YOUR INSTRUCTIONS –
Only lines that contain the word "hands" are to be returned from the data below.
=== Section Start ===
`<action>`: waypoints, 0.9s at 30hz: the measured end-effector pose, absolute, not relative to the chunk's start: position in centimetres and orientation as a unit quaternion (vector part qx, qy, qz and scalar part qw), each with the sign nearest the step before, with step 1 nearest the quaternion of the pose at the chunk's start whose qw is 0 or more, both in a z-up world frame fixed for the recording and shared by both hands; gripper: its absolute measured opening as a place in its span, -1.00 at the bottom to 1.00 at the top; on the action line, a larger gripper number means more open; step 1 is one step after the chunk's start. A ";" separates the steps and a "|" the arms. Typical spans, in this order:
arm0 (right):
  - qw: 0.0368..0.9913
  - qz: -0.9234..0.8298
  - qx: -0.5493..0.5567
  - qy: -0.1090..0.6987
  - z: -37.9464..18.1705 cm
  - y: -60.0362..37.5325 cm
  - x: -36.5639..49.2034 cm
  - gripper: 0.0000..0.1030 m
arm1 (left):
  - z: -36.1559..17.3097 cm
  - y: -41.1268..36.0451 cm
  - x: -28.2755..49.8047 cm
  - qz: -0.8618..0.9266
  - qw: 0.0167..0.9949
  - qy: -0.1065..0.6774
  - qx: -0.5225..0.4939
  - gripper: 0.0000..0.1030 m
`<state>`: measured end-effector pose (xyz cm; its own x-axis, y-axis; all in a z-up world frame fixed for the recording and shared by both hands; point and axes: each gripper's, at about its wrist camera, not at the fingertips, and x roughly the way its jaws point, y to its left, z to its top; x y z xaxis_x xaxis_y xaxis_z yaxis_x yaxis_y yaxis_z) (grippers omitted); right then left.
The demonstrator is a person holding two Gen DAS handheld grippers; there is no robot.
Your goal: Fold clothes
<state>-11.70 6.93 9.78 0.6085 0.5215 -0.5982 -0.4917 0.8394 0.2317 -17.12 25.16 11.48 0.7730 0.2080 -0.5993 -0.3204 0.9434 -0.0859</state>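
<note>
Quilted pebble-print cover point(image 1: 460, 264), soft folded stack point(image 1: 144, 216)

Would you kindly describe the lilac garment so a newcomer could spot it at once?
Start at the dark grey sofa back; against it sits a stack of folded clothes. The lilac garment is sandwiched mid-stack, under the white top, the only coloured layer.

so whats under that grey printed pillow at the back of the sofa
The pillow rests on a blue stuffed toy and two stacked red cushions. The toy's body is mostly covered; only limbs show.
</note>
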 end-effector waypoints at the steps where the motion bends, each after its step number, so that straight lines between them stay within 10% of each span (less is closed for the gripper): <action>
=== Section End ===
WRITTEN SOLUTION –
`<action>`: waypoints, 0.9s at 30hz: the measured end-effector pose, absolute, not relative to the chunk's start: position in centimetres and orientation as a unit quaternion (vector part qx, qy, qz and scalar part qw), each with the sign nearest the step before, with step 1 nearest the quaternion of the pose at the chunk's start whose qw is 0 or more, both in a z-up world frame fixed for the recording and shared by both hands; gripper: its absolute measured opening as a place in its span, -1.00 at the bottom to 1.00 at the top; on the action line, a larger gripper number means more open; step 1 is one step after the chunk's start. A ";" separates the steps and a "|" the arms. Typical spans, in this order:
`<state>`: measured end-effector pose (xyz cm; its own x-axis, y-axis; all in a z-up world frame fixed for the recording and shared by both hands; point and axes: each gripper's, at about its wrist camera, not at the fingertips, and x roughly the way its jaws point, y to its left, z to its top; x y z xaxis_x xaxis_y xaxis_z yaxis_x yaxis_y yaxis_z) (grippers omitted); right then left.

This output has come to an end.